Before he could finish his thought, a young man appeared from the forest glen. “But I will,” said the servant lad who had followed his true love to the forest that night.

“Ha!” cried out the Gwynn as he let go of the princess and made a beeline towards the boy. “Who are you to say what can and cannot be done?”

“I am the one who will stop this madness once and for all,” he screamed back and swiped at the imp with a golden sword taken from the king’s bravest knight.

And this time, though the creature had tried to stop the blade in mid-air, he was unable to do so before the newly sharpened edge lopped off one of his wings, sending the demon tumbling to the ground.

“But... this is impossible!” the Gywnn shouted out as he crawled for a rabbit hole.

“Not if there is true love involved,” whispered an angel who tugged at the imp’s feet, preventing the demon from crawling to safety.

And before the Gywnn could answer, his throat was severed.

The princess, now free to move, ran towards her savior. “You saved me, but why, boy?”

“I have served you and your family since I was a mere child. I have seen your strength and beauty evolve,” he replied on bent knee, his sword pointed in the soft ground.

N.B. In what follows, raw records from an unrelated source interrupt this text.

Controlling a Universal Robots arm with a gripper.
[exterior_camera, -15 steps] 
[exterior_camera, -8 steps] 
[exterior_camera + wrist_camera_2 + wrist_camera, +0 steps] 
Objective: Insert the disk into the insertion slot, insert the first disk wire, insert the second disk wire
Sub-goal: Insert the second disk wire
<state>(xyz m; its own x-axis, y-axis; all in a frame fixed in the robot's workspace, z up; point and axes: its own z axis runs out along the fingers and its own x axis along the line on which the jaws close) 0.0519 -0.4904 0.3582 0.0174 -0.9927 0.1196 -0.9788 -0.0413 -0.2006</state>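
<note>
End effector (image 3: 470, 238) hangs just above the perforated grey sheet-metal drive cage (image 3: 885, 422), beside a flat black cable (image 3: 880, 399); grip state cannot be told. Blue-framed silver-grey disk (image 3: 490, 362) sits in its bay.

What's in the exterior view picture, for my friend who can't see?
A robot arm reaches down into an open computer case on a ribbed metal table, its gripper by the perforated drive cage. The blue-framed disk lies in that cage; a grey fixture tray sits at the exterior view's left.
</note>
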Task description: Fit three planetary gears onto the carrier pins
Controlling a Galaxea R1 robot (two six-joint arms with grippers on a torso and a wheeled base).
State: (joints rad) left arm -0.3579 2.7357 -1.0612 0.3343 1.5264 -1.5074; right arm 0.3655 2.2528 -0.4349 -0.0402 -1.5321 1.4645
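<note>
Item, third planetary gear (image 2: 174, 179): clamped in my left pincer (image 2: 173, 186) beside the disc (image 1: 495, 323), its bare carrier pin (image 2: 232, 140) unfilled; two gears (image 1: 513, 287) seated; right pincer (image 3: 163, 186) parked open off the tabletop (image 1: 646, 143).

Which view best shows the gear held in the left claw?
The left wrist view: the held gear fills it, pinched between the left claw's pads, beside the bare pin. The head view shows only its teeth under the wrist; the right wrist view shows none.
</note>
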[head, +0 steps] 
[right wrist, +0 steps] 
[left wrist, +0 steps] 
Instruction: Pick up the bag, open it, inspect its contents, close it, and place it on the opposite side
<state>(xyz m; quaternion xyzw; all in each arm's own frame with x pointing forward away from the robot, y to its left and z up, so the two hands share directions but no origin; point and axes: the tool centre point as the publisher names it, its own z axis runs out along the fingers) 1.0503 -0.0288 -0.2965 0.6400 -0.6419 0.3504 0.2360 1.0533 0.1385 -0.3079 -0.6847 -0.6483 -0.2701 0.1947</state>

“And much like your father, this young man’s role was determined centuries ago,” said the angel who looked like the imp, but with a glow and smile that radiated into the heavens itself.

As the being moved between the two, it said, “There is always a battle of good and evil, my children. You, a commoner my son, and you a royal princess, will leave the Kingdom of Ire, marry, and become rulers of a great land.”

“My family... what will become of them?” the teenager asked as she now held the hand of her future husband.

“Theirs is not your concern, for your lives are what humanity rests its hope and dream upon.”

The two young star-struck lovers mounted their horses and followed the angel through the woods towards the land beyond their kingdom with the belief that love, in fact, did conquer all, in a world that always posed evil against good for all eternity.